2. Each Party shall designate official Contact Points and provide details thereof to the other Party, with a view to facilitating the effective implementation of this Chapter and Chapter 3 (Rules of Origin). If a matter cannot be resolved through the Contact Points, it shall be referred to the Subcommittee on Customs and Rules of Origin as set out in this Chapter.
3. The Parties, through their respective Customs Authorities, shall provide each other with mutual assistance in customs matters in accordance with the provisions of Annex 4A (Mutual Assistance in Customs Matters) in order to ensure the implementation of this Chapter.
Article 4.2. Customs Procedures
1. The Parties shall ensure that their customs procedures are applied in a manner that is predictable, consistent, fair and transparent.
2. Pursuant to paragraph 1, the Parties shall:
(a) simplify their customs procedures to the greatest extent possible;
(b) make use of information and communications technology in their customs procedures; and
the Parties recognise that electronic filing in trade and in the transfer of trade-related information and electronic versions of documents is an alternative to paper-based methods that will significantly enhance the efficiency of trade through the reduction of cost and time.

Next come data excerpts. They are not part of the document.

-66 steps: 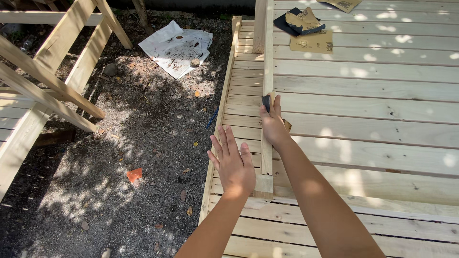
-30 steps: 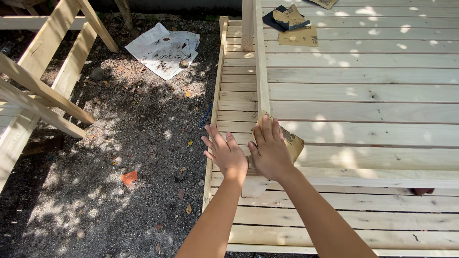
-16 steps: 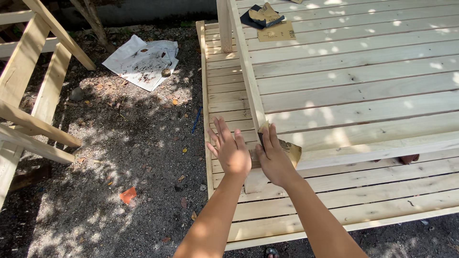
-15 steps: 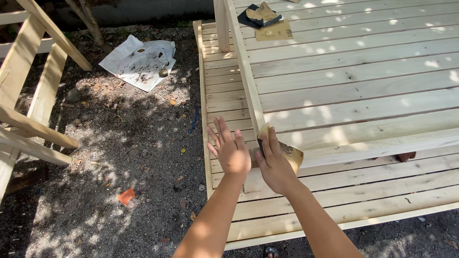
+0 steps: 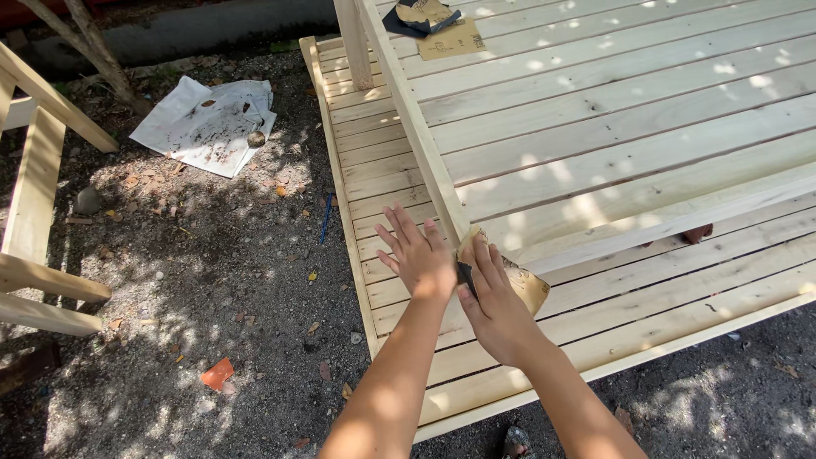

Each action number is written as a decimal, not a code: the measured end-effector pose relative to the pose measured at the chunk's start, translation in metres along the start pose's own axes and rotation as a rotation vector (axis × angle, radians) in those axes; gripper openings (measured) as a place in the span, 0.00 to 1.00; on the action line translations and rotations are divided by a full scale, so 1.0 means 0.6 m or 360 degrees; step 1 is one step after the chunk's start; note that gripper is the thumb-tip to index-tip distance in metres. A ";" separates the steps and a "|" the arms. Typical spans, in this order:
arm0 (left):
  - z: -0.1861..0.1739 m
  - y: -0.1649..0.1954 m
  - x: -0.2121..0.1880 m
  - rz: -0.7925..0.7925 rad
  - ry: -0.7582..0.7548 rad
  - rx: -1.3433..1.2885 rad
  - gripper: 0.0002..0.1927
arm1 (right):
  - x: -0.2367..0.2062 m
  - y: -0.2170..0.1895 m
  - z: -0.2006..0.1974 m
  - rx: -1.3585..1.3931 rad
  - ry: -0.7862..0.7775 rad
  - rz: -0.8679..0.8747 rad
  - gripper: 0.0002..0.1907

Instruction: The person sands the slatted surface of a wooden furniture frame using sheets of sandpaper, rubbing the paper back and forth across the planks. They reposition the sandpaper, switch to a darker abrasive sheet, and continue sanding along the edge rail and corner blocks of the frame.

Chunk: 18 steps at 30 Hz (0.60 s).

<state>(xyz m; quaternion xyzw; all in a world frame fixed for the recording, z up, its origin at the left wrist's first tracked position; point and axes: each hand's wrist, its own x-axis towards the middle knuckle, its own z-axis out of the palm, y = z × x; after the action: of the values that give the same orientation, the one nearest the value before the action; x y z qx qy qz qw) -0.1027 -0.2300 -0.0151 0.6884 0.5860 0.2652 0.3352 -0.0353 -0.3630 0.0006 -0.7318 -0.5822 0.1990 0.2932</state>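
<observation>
A person's right hand (image 5: 497,302) presses a folded sheet of tan sandpaper (image 5: 520,280) against the near end of a raised pale rail (image 5: 414,127), its grip closed over the paper with fingers laid flat along the wood. The left hand (image 5: 416,253) lies just beside it, open and holding nothing, fingers spread wide on the slats to the left of the rail. The work is a structure of bare, light pine planks (image 5: 612,110), smooth and unpainted, laid side by side with narrow dark gaps and dappled by sun and leaf shadow. At the far end of the planks lie more sandpaper sheets (image 5: 446,38), one flat and brown, others crumpled on a dark piece. Beside the structure the ground (image 5: 212,297) is coarse grey dirt strewn with dry leaves and pebbles. A rumpled white sheet (image 5: 204,126), soiled with dirt, lies there, with a thin blue pencil (image 5: 325,217) near the plank edge and an orange scrap (image 5: 217,374) nearer the viewer. Another timber frame (image 5: 34,195) stands at left.
</observation>
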 end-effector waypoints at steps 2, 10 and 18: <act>0.003 0.000 0.008 -0.0092 -0.0043 -0.0023 0.36 | 0.005 -0.004 -0.003 0.0027 -0.0028 -0.0025 0.39; 0.002 -0.014 0.012 -0.0340 0.0075 -0.0212 0.33 | 0.107 -0.013 -0.003 -0.0582 0.0016 0.0017 0.34; -0.015 -0.037 0.026 -0.0237 0.0076 -0.0123 0.34 | 0.093 -0.022 -0.017 -0.0890 0.0080 -0.0050 0.37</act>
<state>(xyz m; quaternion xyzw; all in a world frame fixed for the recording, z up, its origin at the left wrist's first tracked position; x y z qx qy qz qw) -0.1207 -0.2113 -0.0270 0.6229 0.6327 0.2782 0.3664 -0.0253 -0.3088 0.0197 -0.7799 -0.6182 0.0078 0.0975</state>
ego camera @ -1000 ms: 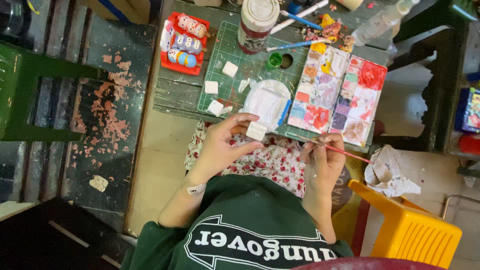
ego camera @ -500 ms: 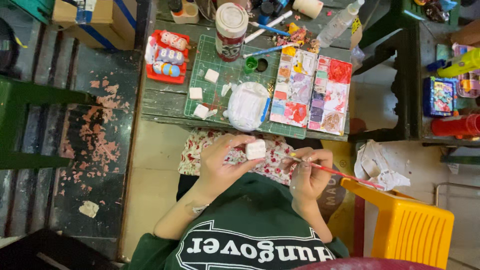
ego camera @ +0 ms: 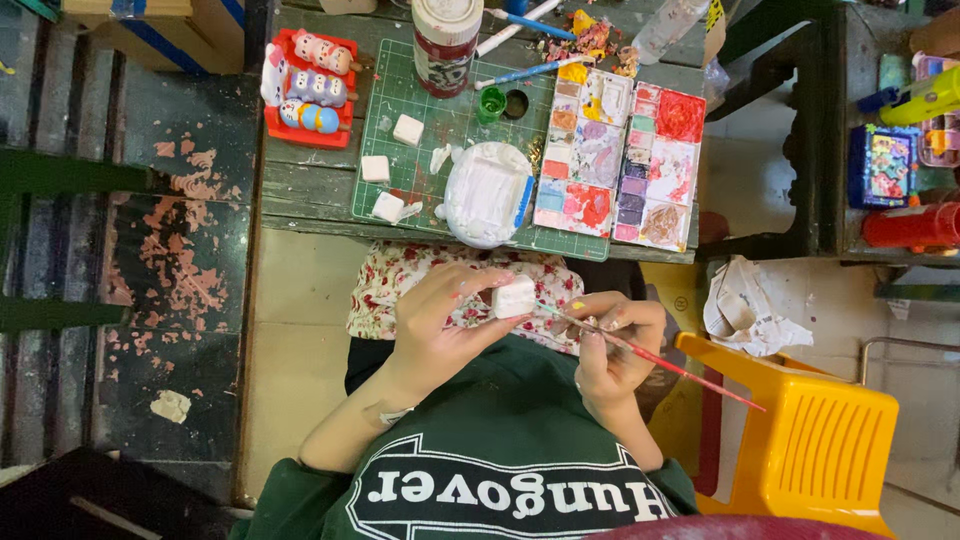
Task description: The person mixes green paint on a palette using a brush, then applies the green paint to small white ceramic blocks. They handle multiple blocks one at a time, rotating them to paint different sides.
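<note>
While the person sits by the counter (ego camera: 310, 195), the left hand (ego camera: 440, 320) holds a small white block (ego camera: 514, 296) over the lap. Its grip is closed around the block, with the thumb below and the fingers on top. The right hand (ego camera: 612, 345) is just beside it, and its grip is closed on a thin red brush (ego camera: 660, 362). The brush tip touches the right side of the block. The long handle points away to the right, over a yellow chair (ego camera: 810, 450).

A flowered cloth (ego camera: 400, 280) lies on the lap under both hands.

On the counter sits a green mat (ego camera: 425, 165). Three more small white blocks (ego camera: 376, 168) lie on the mat, well apart from the hands. Near them is a round white dish (ego camera: 487, 195) with a blue stick on its edge. To the right of the dish is a paint tray (ego camera: 620, 150) full of many colours. A little green paint pot (ego camera: 491, 103) stands above the dish, and a big jar (ego camera: 446, 40) with a white lid stands behind it. At the left end of the counter is a red tray (ego camera: 275, 130) with small painted figures (ego camera: 312, 88) in it. Crumpled paper (ego camera: 750, 310) lies on the floor at the right.
</note>
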Motion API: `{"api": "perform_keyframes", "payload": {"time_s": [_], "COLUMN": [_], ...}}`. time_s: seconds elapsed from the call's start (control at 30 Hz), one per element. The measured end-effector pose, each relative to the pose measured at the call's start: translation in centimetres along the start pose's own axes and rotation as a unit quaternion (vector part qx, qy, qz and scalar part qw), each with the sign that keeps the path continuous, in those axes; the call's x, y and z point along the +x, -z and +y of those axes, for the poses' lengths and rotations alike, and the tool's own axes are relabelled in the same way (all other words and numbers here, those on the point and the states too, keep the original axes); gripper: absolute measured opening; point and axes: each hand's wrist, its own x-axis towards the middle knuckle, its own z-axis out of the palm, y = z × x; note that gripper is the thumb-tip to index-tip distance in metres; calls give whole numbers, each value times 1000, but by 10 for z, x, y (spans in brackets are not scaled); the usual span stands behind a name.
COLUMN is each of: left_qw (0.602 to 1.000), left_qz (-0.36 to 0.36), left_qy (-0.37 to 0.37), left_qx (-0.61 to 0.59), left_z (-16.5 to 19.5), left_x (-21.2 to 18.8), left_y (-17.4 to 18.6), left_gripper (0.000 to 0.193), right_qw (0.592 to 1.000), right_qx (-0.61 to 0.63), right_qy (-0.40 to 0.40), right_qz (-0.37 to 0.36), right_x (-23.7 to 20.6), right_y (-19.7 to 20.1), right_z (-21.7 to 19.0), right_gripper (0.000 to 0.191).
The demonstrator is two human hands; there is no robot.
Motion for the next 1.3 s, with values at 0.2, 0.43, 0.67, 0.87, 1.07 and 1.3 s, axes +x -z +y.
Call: {"api": "perform_keyframes", "payload": {"time_s": [0.2, 0.43, 0.67, 0.87, 1.07, 1.3], "left_qw": [1000, 1000, 1000, 1000, 1000, 1000], "left_qz": [-12, -18, -20, -22, -19, -7], "left_qy": [2, -15, -13, -10, -9, 12], "left_qx": [11, -2, 0, 2, 12, -9], "left_z": [-1, -1, 0, 0, -2, -9], "left_x": [2, 4, 6, 6, 5, -2], "left_y": [-1, -1, -2, -3, -2, -6], "left_gripper": [44, 46, 44, 43, 43, 47], "right_qw": [1000, 1000, 1000, 1000, 1000, 986], "right_qx": [22, 8, 21, -4, -5, 95], "right_qy": [-2, -12, -11, -2, -3, 44], "right_qz": [-21, -4, -20, -10, 3, 131], "right_x": [5, 4, 5, 4, 5, 19], "right_y": [2, 6, 6, 7, 5, -1], "right_z": [0, -2, 1, 0, 0, -1], "right_gripper": [25, 25, 26, 26, 29, 24]}}
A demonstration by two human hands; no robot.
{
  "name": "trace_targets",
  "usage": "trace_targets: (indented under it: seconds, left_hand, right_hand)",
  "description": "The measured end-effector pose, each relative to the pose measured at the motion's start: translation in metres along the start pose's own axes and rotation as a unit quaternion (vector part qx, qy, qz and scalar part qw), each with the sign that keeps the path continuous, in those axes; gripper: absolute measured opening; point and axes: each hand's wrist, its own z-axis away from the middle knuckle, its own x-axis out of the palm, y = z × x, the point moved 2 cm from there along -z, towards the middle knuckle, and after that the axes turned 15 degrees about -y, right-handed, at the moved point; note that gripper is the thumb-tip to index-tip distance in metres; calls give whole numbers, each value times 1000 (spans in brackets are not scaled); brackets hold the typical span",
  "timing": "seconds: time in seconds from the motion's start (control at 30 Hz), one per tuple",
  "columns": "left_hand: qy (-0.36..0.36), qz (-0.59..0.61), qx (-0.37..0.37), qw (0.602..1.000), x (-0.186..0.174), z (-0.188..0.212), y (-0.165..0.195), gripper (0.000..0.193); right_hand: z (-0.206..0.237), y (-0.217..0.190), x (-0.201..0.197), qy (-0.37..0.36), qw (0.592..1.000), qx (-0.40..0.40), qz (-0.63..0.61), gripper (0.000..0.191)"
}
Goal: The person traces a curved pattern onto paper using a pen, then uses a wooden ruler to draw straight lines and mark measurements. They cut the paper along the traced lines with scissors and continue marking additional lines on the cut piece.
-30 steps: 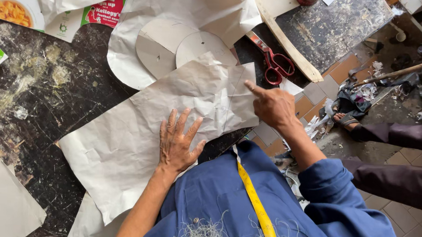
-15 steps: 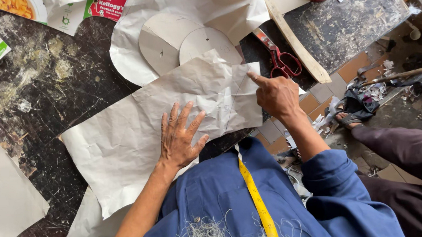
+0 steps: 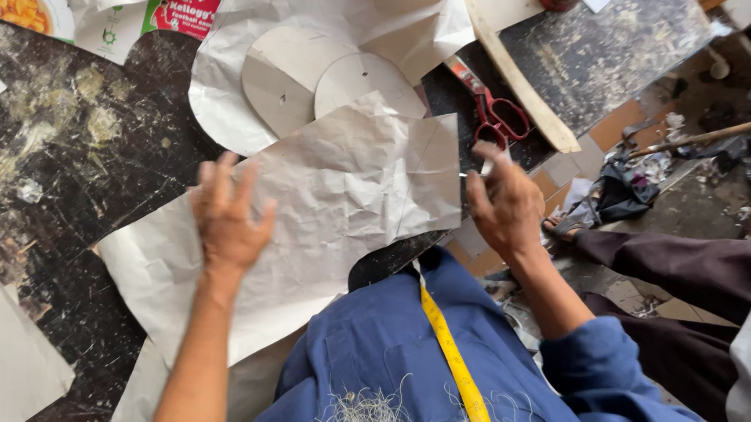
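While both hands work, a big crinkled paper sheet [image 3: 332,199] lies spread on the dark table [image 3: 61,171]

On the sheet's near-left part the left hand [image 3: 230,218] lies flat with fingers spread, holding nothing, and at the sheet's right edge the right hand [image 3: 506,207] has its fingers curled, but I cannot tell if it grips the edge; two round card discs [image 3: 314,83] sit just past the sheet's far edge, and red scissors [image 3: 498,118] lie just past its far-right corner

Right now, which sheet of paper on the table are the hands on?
The crumpled brown sheet nearest the person: the left hand lies flat on it, the right hand at its edge.
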Motion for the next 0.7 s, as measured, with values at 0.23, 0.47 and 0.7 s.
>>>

Therefore, the Parties shall cooperate with a view to implementing and promoting paperless customs procedures.
Article 4.3. Release of Goods
1. Each Party shall endeavour to ensure that its Customs Authority adopt or maintain procedures that:
(a) provide for the release of goods within a period no greater than that required to ensure compliance with its customs law;
(b) provide for advance electronic submission and processing of information before the physical arrival of goods to enable their release upon arrival; and
(c) allow goods to be released at the point of arrival, without temporary transfer to warehouses or other facilities.
Article 4.4. Risk Management
1. In administering customs procedures and to the extent possible, each Customs Authority shall focus resources on high-risk shipments of goods.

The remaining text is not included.